HOT SPRINGS — The growing popularity of craft beers and a sense of community have helped make Bacova Beer Co. one of Bath County’s most successful business ventures
In fact, the pub brewery in Hot Springs has become known as “Bath County’s front porch,” among some locals.
“It’s really taken a life of its own,” said Seth Ellis, who along with his wife, Emily, started Bacova Beer Co. in 2008.
“We have a lot of awesome local people who support us and draw people to us,” Ellis said in a recent edition of “Beyond the Tower,” a weekly podcast produced by the Omni Homestead Resort.
Ellis came to Bath County seven years ago while working for the U.S. Forest Service. It was while traveling from Warm Springs to Covington that he first caught a glimpse of the sprawling Omni Homestead Resort in Hot Springs.
“Not knowing it was here and seeing this massive hotel and resort complex was kind of breathtaking, to be honest with you. It was pretty amazing,” he said.
The Homestead traces its origins to 1776 when Thomas Bullitt built a lodge. In 1832, Dr. Thomas Goode, a physician, purchased the land from the Bullitt family and expanded the medical therapies, establishing European-style spa treatment and hydrotherapy. It has hosted vacationers ever since, including 23 U.S. presidents.
The modern resort dates from 1888–1892, when a group of investors headed by J. P. Morgan, a financier and banker who dominated corporate finance on Wall Street throughout the Gilded Age, bought the business and started rebuilding it from the ground up.
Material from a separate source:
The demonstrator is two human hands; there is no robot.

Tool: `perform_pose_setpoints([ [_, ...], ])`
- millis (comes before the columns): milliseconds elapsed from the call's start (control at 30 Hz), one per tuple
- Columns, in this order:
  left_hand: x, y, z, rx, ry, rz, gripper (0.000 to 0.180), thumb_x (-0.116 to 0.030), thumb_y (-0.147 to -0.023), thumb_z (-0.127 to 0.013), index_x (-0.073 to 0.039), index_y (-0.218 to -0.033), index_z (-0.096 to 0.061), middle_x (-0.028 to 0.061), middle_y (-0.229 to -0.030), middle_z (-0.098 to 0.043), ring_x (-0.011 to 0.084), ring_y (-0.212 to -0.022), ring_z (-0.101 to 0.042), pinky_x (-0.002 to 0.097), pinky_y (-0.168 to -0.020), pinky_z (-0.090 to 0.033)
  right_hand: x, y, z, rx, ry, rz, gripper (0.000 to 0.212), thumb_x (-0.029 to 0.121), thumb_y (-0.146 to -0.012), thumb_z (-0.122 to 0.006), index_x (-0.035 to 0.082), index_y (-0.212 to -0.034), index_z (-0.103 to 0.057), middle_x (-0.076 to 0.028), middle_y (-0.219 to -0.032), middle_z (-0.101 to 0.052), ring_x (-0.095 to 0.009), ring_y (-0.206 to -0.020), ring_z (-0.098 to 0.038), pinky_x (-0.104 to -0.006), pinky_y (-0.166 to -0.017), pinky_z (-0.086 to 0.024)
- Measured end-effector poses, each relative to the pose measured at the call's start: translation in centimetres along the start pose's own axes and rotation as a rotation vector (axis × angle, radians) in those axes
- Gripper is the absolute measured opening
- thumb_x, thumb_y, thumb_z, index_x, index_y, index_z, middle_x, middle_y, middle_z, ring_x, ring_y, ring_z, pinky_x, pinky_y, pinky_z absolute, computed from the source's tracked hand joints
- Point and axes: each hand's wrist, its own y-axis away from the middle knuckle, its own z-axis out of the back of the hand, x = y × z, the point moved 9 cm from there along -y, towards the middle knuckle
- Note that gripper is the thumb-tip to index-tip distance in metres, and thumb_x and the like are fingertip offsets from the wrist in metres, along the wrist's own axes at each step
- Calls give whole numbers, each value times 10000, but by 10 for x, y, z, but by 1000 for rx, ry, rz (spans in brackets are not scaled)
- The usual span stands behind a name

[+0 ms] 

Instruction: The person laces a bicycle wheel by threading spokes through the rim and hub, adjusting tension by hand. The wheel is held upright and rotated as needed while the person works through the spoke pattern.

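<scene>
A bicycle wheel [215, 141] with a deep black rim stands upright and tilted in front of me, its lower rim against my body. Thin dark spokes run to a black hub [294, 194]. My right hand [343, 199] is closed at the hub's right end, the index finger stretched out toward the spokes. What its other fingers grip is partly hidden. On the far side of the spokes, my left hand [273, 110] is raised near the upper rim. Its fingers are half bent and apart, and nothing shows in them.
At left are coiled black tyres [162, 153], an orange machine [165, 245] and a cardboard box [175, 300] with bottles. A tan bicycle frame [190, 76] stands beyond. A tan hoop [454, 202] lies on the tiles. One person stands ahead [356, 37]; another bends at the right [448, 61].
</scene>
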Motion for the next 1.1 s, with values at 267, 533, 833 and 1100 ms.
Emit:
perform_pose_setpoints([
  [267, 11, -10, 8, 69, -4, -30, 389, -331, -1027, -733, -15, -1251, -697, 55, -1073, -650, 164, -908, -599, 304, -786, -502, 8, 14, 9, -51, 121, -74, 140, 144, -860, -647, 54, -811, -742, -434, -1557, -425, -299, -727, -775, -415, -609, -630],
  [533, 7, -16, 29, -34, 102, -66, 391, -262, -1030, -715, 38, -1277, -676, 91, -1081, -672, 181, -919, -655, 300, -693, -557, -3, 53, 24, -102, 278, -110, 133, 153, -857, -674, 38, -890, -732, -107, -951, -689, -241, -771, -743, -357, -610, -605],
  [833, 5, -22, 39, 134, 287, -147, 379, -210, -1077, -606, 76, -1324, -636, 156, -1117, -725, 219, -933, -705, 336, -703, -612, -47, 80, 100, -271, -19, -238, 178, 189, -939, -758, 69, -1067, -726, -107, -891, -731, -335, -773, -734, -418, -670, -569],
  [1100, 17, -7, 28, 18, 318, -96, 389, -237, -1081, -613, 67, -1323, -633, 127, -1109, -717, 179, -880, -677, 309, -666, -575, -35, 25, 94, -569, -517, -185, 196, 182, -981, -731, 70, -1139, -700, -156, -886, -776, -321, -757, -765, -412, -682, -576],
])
The original hotel buildings burned in 1901 caused by a fire in the bakery. The main Homestead hotel was constructed afterward, one wing a year, with the main lobby reconstructed in 1902.
“Somebody had a vision, and for me, being an entrepreneur, I used that to start a company and start a brewery. Whoever had the original vision for this resort and this hotel is pretty amazing,” Ellis said. “Hot Springs is in the middle of nowhere now, and I can’t imagine 250 years ago.”
Ellis, who is originally from Alabama, named the brewery using the first two letters of Bath County Virginia as a homage to his adopted hometown.
In casting his vision for the Bacova Beer Co., Ellis was seeking to become part of one of the fastest-growing industries in the United States. But 2020, with the onset of the COVID-19 pandemic, brought challenges.
According to an annual report from the Brewers Association — a not-for-profit trade association representing small and independent American craft brewers — 2020 saw only 23.1 million barrels of beer produced, marking a 9% decline from the year before. The first production decline in the modern craft beer era.
However, while most businesses hunkered down hoping to ride out the economic downturn, Ellis decided to take the opposite approach.
“We went on the offensive and started delivering beer,” he said.
Bacova Beer Co. began canning beer in January 2020 — two months before the COVID-19 pandemic hit. And during the pandemic, the Virginia Alcoholic Beverage Control Board relaxed its restrictions on deliveries of alcohol.
Originally, Bacova Beer started delivering locally, but thanks to social media, word quickly spread to Blacksburg, where Ellis once lived. Bacova Beer also started making deliveries to the Charlottesville area.
“Really, I think by going on the offensive, we are in a much better position,” he said.
Bacova Beer has even expanded and opened an adjacent restaurant that offers pub fare, salads, flatbreads, and sandwiches.
“It was the hardest year ever the food and beverage industry has ever seen and we opened up a kitchen. The opportunity was there. That is pretty awesome,” Ellis said.
But it’s the family atmosphere that Ellis fosters in his business that he’s most proud of his. His wife and children work at Bacova Beer and he treats his other employees as extended family.
Each Tuesday, the staff gathers for a pot-luck meal and beer taps are opened.
“We just come together and have a family meeting, then we have a serious meeting about the state of the business,” Ellis said.
Bacova Beer is continually casting a vision for the future. On Oct. 1, it will introduce its first logger.
“People came out of COVID hungry for community and meaning. We are social animals. People want that. Bacova Beer is a place for everybody. It’s a place everybody feels good about,” Ellis said.